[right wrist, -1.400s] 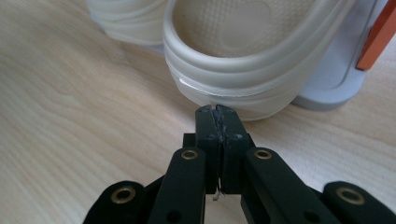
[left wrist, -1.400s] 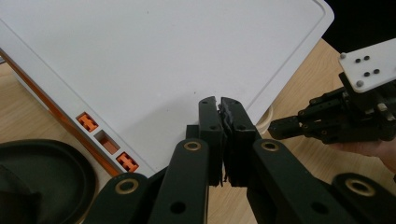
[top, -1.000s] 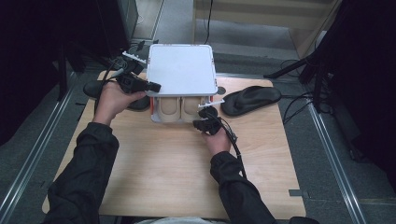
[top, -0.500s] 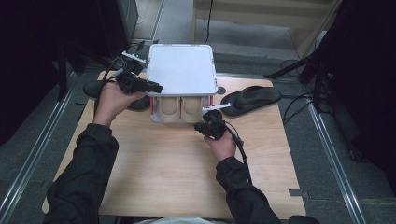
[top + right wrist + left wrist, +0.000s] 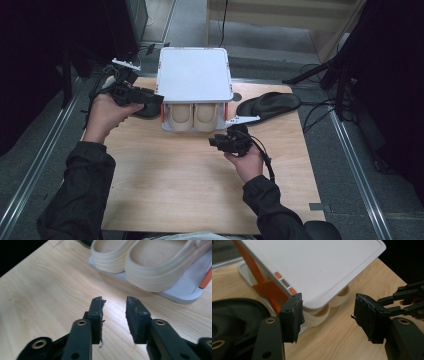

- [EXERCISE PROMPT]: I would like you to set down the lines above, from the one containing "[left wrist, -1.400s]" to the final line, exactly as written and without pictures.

- [EXERCISE RESULT]:
[left wrist, -1.400s] 
[top, -1.000s] 
[top, -0.500s] 
[top + right wrist + left wrist, +0.000s] 

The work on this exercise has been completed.